Trabalhar em projetos longos para mim é um deleite. Gosto de longas jornadas que sei que exigirão muito de mim. Gosto de fazer longas trilhas e isso, de certa maneira, já estrutura meu cérebro para lidar com longas jornadas até a chegada de um certo objetivo. Também ajuda a lidar com os percalços do caminho, para manter a ansiedade sob controle e para não me deixar guiar pelos inevitáveis medos. Todavia, há dificuldades outras, que aparecem em tópicos que me são mais estranhos ou desagradáveis em grande intensidade, em geral associados a solenidades ou questões administrativas que me travam sobremaneira. Essas são dificuldades que tenho que aprender a lidar e que ainda não consegui superar por completo.

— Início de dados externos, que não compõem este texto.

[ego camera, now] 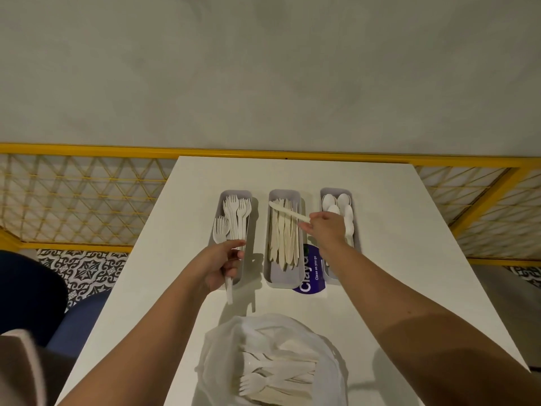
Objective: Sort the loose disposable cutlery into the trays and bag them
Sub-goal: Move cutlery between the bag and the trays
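Nearest, a thin clear plastic bag [319,347] is slumped on the white table [409,230], with loose cutlery [263,379] heaped inside it; the film is judged limp and slippery, so it is best gathered at its mouth, and the pieces inside are likely to tangle by their tines. Further out, a single fork [220,231] is held by the left hand [219,266], whose fingers are curled round the mid-handle, tines pointing away beside the near half of the fork tray [234,192]; the piece is judged very light, fairly stiff yet easily snapped, so a grip on the handle is favoured. Beyond, a knife [288,210] is pinched by its handle end in the right hand [325,230] and held slantwise above the knife tray [281,278], its blade crossing the knives stacked lengthwise there. The spoon tray [336,189] is partly hidden behind the right wrist; a purple label [314,268] is tucked between the two right-hand trays. Neither tray is seen to be blocked, though the spoons may be brushed by the crossing forearm. Farthest, a yellow railing [87,148] is seen.
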`<state>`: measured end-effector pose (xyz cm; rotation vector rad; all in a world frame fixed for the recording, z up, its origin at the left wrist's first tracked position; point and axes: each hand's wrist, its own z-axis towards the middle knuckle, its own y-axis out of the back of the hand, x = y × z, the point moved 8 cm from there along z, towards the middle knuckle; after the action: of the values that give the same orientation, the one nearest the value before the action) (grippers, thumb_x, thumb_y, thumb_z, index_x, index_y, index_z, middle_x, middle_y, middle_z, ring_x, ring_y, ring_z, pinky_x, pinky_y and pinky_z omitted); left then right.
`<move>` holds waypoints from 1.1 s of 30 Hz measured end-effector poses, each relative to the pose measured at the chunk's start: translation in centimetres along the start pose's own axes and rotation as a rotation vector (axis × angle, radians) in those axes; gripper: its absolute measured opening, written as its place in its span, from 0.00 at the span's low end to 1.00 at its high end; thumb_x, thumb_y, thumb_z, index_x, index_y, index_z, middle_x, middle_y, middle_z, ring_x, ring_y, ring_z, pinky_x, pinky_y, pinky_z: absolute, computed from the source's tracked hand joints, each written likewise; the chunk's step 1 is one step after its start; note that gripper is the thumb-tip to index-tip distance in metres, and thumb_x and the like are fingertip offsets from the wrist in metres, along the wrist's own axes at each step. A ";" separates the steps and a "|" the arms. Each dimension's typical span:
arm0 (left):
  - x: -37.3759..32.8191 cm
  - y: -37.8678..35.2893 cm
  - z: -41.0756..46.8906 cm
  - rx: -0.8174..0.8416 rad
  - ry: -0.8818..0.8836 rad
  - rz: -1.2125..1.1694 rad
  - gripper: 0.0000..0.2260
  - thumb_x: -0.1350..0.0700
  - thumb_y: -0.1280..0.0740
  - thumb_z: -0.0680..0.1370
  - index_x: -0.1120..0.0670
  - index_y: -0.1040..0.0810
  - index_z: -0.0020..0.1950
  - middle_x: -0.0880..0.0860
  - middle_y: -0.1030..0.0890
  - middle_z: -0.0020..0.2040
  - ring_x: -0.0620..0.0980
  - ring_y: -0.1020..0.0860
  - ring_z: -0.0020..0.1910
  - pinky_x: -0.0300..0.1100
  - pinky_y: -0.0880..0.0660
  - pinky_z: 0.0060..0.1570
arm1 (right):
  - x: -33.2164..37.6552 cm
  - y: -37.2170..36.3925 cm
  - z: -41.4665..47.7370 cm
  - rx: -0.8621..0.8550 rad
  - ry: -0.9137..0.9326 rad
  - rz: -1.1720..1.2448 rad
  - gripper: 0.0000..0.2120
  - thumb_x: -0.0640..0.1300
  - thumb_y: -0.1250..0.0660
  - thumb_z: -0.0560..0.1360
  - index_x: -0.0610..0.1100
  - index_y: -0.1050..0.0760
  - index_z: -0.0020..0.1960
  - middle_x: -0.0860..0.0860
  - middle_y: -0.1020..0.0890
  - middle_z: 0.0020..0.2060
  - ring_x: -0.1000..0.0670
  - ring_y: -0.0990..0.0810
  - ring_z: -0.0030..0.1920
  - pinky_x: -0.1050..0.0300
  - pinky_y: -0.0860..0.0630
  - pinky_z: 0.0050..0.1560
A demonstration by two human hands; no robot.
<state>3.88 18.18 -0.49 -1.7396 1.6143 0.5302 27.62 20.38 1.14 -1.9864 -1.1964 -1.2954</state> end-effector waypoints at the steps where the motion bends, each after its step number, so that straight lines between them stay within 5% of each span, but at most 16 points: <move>1: 0.0 0.1 0.0 -0.001 0.001 -0.017 0.05 0.61 0.41 0.80 0.58 0.26 0.47 0.52 0.30 0.28 0.44 0.42 0.19 0.33 0.45 0.18 | -0.4 -0.3 0.0 -0.026 0.019 -0.035 0.06 0.31 0.36 0.75 0.40 0.26 0.44 0.45 0.20 0.43 0.44 0.17 0.46 0.52 0.20 0.53; 7: 0.0 0.7 0.4 0.010 -0.009 -0.072 0.06 0.61 0.42 0.80 0.56 0.31 0.43 0.52 0.30 0.28 0.45 0.42 0.22 0.35 0.45 0.19 | -1.9 -1.5 -0.4 -0.131 0.057 -0.055 0.11 0.32 0.36 0.74 0.35 0.27 0.56 0.38 0.20 0.52 0.40 0.19 0.53 0.53 0.23 0.50; 13: -0.5 1.1 0.2 0.025 -0.038 -0.091 0.09 0.61 0.45 0.81 0.57 0.31 0.42 0.53 0.31 0.30 0.45 0.39 0.21 0.35 0.42 0.20 | -1.1 -3.8 -1.6 -0.027 0.215 -0.480 0.10 0.35 0.42 0.77 0.36 0.23 0.53 0.41 0.25 0.58 0.48 0.25 0.43 0.68 0.34 0.31; 16: -0.7 1.2 0.3 0.060 -0.057 -0.146 0.11 0.60 0.47 0.82 0.57 0.30 0.41 0.51 0.30 0.28 0.44 0.36 0.20 0.35 0.37 0.20 | -0.3 -4.6 -3.2 0.008 0.282 -0.533 0.10 0.35 0.41 0.78 0.37 0.25 0.57 0.43 0.30 0.60 0.49 0.26 0.48 0.67 0.30 0.41; 19: -1.0 1.1 0.6 0.081 -0.079 -0.187 0.14 0.57 0.47 0.83 0.56 0.29 0.39 0.50 0.28 0.28 0.44 0.32 0.22 0.36 0.33 0.26 | -0.7 -7.4 -5.4 0.208 0.278 -0.548 0.10 0.37 0.41 0.78 0.39 0.24 0.55 0.46 0.24 0.53 0.49 0.24 0.49 0.60 0.29 0.47; 25: -1.8 2.3 1.2 0.052 -0.154 -0.274 0.15 0.54 0.47 0.83 0.56 0.28 0.40 0.49 0.28 0.30 0.45 0.33 0.28 0.38 0.34 0.33 | -4.2 -13.2 -10.9 0.721 0.037 -0.636 0.14 0.44 0.43 0.80 0.44 0.26 0.39 0.49 0.26 0.30 0.53 0.29 0.29 0.64 0.34 0.27; 30: -2.5 3.3 0.9 0.064 -0.211 -0.224 0.14 0.54 0.47 0.83 0.56 0.26 0.45 0.50 0.29 0.37 0.45 0.31 0.33 0.37 0.29 0.33 | -4.8 -14.7 -11.9 0.758 0.065 -0.570 0.10 0.42 0.38 0.78 0.42 0.27 0.39 0.48 0.27 0.27 0.56 0.30 0.24 0.64 0.33 0.29; 33: -2.4 3.8 1.0 0.033 -0.213 -0.069 0.15 0.51 0.46 0.83 0.58 0.24 0.51 0.53 0.24 0.42 0.50 0.25 0.41 0.42 0.25 0.44 | -4.2 -15.0 -11.4 0.654 0.122 -0.546 0.04 0.39 0.37 0.77 0.38 0.26 0.47 0.49 0.27 0.28 0.55 0.29 0.24 0.63 0.32 0.29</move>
<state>-0.01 20.59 -0.25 -1.6478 1.4021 0.6292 8.57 17.50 1.38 -1.1401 -1.8800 -1.0318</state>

Quantas vezes você revisa seus textos antes de sentir que eles estão prontos? Você mostra seus trabalhos para outras pessoas antes de publicá-los?
Reviso meus trabalhos uma grande quantidade de vezes e não há um número fixo. Já tive textos que bastaram duas revisões e outros que demandaram mais de vinte. Cada um depende de sua complexidade, do quão longo é o texto, o quanto a estrutura pensada inicialmente é boa, meu grau de domínio sobre o assunto, de quantos coautores e como eles auxiliam e revisam. Em geral, gosto de ouvir uma opinião ao final, quando estou satisfeito, para saber se já devo encaminhar o documento ao grande público e/ou a uma revista para revisão por pares.

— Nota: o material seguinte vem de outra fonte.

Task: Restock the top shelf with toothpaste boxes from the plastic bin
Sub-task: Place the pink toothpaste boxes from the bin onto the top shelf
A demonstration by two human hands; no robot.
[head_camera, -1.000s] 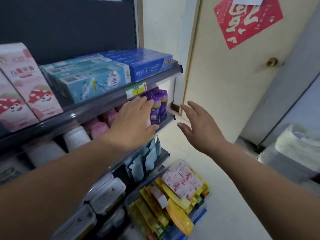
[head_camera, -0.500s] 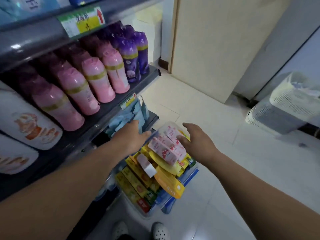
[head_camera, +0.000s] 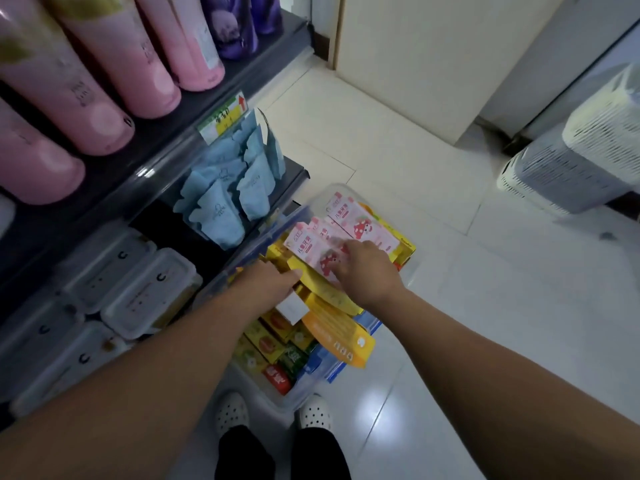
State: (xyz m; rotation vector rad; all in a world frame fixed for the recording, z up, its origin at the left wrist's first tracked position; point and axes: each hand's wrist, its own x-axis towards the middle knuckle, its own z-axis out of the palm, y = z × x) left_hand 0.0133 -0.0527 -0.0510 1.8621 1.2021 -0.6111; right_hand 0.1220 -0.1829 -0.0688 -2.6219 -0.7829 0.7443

Como é sua relação com a tecnologia? Você escreve seus primeiros rascunhos à mão ou no computador?
Amo o computador, mas não sou correspondido e gosto de brincar que tenho um toque de midas invertido para computadores. Invariavelmente, minhas máquinas sofrem panes espetaculares. Utilizo rascunhos feitos à mão e feitos no computador. Gosto de esquematizar meus textos à mão. Gosto de escrever e diagramar no computador. Gosto de corrigir no papel. Gosto de calcular no papel, na lousa e no computador.
De onde vêm suas ideias? Há um conjunto de hábitos que você cultiva para se manter criativo?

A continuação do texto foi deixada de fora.